* [Your objective] Although the data below holds other lines too, output only those from the line with "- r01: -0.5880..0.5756" up to and including the line with "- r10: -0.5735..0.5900", exactly as they appear.

* [Data below]
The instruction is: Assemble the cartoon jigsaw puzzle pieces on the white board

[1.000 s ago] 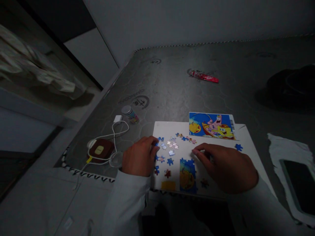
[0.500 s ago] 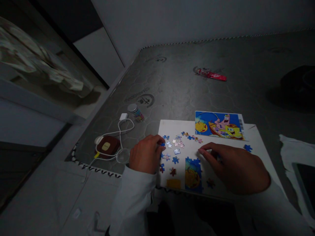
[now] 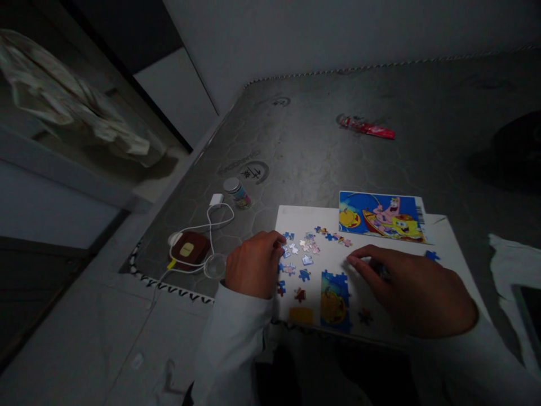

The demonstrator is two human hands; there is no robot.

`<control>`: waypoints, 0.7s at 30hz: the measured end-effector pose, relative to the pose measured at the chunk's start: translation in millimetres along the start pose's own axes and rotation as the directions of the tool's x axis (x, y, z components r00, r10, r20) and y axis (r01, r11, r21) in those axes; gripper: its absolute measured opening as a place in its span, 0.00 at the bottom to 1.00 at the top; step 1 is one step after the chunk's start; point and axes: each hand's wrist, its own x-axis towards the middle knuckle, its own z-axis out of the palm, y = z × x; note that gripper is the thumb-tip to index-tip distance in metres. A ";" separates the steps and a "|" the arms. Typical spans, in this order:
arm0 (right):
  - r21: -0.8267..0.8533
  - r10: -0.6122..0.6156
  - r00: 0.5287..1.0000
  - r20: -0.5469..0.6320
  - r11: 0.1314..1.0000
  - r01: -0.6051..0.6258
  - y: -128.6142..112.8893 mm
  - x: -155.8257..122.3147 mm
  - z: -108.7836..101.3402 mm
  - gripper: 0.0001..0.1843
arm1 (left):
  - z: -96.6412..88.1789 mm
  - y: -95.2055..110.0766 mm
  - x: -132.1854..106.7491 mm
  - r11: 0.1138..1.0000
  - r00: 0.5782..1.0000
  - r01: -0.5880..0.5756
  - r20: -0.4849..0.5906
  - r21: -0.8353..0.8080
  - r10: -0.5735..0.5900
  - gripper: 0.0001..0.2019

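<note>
My left hand [image 3: 256, 264] is at the left edge of a white board [image 3: 266, 217], its fingers curled together beside loose jigsaw pieces [image 3: 307, 260]; whether a piece is between the fingertips is hidden. Over the right part of the board my right hand [image 3: 416, 290] has thumb and forefinger closed to a pinch. Something dark shows under its curled fingers, too dim to name. Between the hands lies a joined block of puzzle pieces [image 3: 335, 300], blue with a yellow round shape. A cartoon picture card [image 3: 382, 217] rests at the board's back edge.
Left of the board are a clear round lid [image 3: 215, 266], a brown box [image 3: 190, 250] wrapped in white cable, a white plug [image 3: 216, 199] and a small jar [image 3: 238, 193]. A red packet [image 3: 367, 127] lies farther back. White cloth [image 3: 507, 265] is at right.
My left fingers have closed together near the blue pieces at the board's left edge. The right hand keeps its pinch almost in place. The whole view has shifted slightly.
</note>
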 end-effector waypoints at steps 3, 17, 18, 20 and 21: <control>0.006 0.002 1.000 0.001 1.000 -0.002 -0.2 -0.5 -1.9 0.26 | -0.1 0.4 -0.6 1.000 1.000 0.002 -0.003 0.008 -0.002 0.09; 0.015 -0.012 0.999 -0.032 1.000 0.013 -4.5 -1.9 -3.7 0.21 | -3.7 3.6 2.0 0.996 0.991 0.094 0.097 -0.003 -0.093 0.05; 0.013 -0.011 0.999 -0.039 1.000 0.012 -3.6 -2.1 -3.8 0.21 | -4.5 4.4 1.5 0.995 0.990 0.099 0.101 0.000 -0.099 0.05; 0.020 -0.026 0.997 -0.069 0.999 0.027 -4.2 -2.9 -5.7 0.20 | -4.8 5.0 0.7 0.994 0.988 0.110 0.104 0.017 -0.112 0.05; 0.030 -0.045 0.994 -0.097 0.998 0.048 -5.9 -3.6 -7.8 0.20 | -4.1 4.7 0.4 0.993 0.988 0.113 0.102 0.026 -0.115 0.05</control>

* [The completed task]
  - r01: -0.5880..0.5756
  - r20: -0.4849..0.5906
  - r21: -0.8353..0.8080
  - r10: -0.5735..0.5900

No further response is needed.